Court Opinion

ID: 5876063
Source: CourtListenerOpinion
Date Created: 2022-01-13 01:59:42.443983+00
Date Added: 2024-06-11T08:44:51.461716
License: Public Domain

— Judgment of the Supreme Court, New York County (Shorter, J.), rendered January 31, 1983, convicting defendant of sodomy in the first degree and sentencing him to an indeterminate term of imprisonment of 2 to 6 years, reversed, on the law, and the case is remanded for a new trial.
Defendant was convicted after a jury trial of sodomy in the first degree and sentenced to an indeterminate term of imprisonment of 2 to 6 years. The evidence seems to us legally sufficient to have supported the jury’s verdict although a close question was presented as to the adequacy of the proof to establish forcible compulsion as that term was then defined in Penal Law § 130.00 (8). Given the marked discrepancy in age, size and strength between the defendant and the 11-year-old complainant, and the isolated circumstances under which the act of sodomy allegedly occurred, we are persuaded that the jury could reasonably have found that the forceful grabbing of the complainant by the defendant constituted “a threat, express or implied, that places a person in fear of immediate death or serious physical injury to himself” (Penal Law § 130.00 [8]; cf. People v Fuller, 50 NY2d 628; People v Vicaretti, 54 AD2d 236, 241, 242).

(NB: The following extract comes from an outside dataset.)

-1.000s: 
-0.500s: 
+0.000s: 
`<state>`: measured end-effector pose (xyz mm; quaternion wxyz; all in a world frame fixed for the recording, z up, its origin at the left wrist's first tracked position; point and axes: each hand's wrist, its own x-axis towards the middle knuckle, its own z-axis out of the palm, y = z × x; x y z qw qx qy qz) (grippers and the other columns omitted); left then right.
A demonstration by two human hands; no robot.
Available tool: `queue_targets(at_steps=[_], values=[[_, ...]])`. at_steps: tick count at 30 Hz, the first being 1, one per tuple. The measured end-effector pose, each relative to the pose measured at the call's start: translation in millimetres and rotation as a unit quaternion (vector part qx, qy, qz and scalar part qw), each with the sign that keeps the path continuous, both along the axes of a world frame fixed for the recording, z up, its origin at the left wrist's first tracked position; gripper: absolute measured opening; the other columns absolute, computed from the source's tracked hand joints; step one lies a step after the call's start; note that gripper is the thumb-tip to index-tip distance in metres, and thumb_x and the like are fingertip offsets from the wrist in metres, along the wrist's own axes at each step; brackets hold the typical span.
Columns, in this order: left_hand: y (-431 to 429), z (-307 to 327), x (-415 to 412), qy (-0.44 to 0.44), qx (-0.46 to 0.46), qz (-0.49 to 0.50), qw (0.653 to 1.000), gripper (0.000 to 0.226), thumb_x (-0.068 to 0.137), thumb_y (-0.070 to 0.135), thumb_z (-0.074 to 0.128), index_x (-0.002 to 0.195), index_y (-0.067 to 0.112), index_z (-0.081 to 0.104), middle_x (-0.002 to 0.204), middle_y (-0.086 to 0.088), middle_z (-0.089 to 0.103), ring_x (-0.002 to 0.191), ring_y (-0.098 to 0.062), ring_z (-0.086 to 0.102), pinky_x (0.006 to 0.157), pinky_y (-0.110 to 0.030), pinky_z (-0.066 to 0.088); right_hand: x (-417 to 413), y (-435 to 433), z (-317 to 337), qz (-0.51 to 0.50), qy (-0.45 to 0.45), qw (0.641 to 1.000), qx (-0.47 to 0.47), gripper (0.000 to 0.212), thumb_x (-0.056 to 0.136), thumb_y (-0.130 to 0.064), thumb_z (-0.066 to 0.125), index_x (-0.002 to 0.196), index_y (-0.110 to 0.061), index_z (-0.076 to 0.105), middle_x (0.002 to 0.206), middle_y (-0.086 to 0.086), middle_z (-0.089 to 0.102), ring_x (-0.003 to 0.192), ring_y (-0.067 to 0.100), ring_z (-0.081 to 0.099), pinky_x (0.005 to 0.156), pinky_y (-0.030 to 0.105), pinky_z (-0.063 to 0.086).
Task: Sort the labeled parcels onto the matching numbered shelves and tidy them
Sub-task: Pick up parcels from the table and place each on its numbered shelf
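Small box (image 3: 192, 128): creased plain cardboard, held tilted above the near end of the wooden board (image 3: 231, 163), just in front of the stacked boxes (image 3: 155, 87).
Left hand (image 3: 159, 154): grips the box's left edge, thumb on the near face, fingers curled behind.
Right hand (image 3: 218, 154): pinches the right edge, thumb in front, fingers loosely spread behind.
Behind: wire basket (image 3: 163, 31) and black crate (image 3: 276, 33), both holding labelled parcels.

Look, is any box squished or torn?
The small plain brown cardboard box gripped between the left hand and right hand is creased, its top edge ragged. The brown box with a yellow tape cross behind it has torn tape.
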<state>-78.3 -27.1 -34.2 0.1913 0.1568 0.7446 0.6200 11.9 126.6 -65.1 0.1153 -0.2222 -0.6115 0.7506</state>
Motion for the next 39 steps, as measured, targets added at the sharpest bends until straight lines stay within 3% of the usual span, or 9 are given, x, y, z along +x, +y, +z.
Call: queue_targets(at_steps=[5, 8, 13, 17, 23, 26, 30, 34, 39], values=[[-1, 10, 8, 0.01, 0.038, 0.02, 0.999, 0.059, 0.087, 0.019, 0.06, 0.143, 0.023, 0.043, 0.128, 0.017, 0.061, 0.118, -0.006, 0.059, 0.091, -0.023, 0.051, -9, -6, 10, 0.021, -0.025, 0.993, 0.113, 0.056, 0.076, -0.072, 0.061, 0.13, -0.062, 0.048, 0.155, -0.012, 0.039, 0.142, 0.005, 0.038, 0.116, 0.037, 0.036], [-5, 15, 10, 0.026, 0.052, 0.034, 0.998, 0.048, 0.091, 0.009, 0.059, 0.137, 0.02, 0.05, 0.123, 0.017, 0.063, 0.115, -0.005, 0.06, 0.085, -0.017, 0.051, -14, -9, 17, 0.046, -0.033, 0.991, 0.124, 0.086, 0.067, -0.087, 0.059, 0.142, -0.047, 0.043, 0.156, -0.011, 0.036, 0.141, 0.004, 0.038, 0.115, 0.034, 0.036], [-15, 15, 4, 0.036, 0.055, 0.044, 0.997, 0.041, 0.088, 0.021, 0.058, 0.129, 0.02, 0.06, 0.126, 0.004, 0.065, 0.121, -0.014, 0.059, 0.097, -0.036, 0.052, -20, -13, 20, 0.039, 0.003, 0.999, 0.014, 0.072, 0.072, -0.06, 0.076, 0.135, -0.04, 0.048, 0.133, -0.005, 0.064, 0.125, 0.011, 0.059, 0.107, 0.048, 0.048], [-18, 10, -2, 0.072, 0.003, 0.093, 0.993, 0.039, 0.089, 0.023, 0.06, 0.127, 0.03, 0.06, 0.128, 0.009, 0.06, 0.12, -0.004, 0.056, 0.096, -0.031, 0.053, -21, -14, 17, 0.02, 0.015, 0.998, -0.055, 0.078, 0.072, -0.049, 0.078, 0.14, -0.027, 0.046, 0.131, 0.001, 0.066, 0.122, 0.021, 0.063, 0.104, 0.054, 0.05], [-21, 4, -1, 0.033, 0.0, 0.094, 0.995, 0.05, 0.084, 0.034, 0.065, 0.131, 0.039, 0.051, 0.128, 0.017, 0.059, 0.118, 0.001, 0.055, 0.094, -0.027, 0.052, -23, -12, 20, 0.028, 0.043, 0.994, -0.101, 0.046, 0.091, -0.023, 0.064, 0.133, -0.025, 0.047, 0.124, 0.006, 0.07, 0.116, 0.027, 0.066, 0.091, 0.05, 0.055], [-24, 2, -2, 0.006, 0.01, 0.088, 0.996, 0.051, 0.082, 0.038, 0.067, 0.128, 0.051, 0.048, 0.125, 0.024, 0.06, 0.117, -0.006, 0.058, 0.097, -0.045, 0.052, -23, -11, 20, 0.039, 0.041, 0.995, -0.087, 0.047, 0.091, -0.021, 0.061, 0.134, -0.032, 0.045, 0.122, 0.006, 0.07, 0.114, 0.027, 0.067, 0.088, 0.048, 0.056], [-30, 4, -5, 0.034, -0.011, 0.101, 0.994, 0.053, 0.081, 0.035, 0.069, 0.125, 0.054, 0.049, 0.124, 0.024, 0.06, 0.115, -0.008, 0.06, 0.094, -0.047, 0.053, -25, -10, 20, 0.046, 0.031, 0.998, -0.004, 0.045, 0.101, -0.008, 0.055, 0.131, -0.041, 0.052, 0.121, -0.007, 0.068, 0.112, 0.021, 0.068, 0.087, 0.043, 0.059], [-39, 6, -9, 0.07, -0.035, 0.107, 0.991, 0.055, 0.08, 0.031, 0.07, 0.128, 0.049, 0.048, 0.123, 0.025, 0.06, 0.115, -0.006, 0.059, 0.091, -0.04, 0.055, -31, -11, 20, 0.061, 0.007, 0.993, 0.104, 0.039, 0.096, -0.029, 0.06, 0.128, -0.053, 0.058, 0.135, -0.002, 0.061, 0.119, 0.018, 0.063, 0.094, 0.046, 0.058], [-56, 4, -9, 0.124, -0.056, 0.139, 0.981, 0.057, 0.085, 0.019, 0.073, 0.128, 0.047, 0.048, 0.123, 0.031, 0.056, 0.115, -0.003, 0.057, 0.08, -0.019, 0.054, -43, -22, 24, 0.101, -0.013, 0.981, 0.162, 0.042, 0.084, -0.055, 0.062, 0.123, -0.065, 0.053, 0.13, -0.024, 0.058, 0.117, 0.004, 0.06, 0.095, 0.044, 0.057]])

However, reversible error occurred when the court, over timely objection, charged the jury: “The testimony of a person convicted of a crime is to be approached with caution and can be disregarded unless it produces in your mind positive conviction of its truth.” Although it is of course well established that the fact of a conviction is one that a jury may properly consider in *675evaluating testimony of a witness, it is clearly wrong to say that the testimony of such a person “is to be approached with caution and can be disregarded unless it produces in your mind positive conviction of its truth.” (See, People v Gadsden, 80 AD2d 508; cf. People v Ochs, 3 NY2d 54; 1 CJI [NY] 7.03, at 269-270.) Since the defendant was the only witness to testify who had a previous conviction, albeit a relatively minor one, the effect of the instruction was to direct the jury to apply to his testimony a separate, different and erroneous standard in evaluating his truthfulness. Under all the circumstances, we are unable to say that the error was a harmless one. Concur — Sandler, J. P., Asch and Bloom, JJ.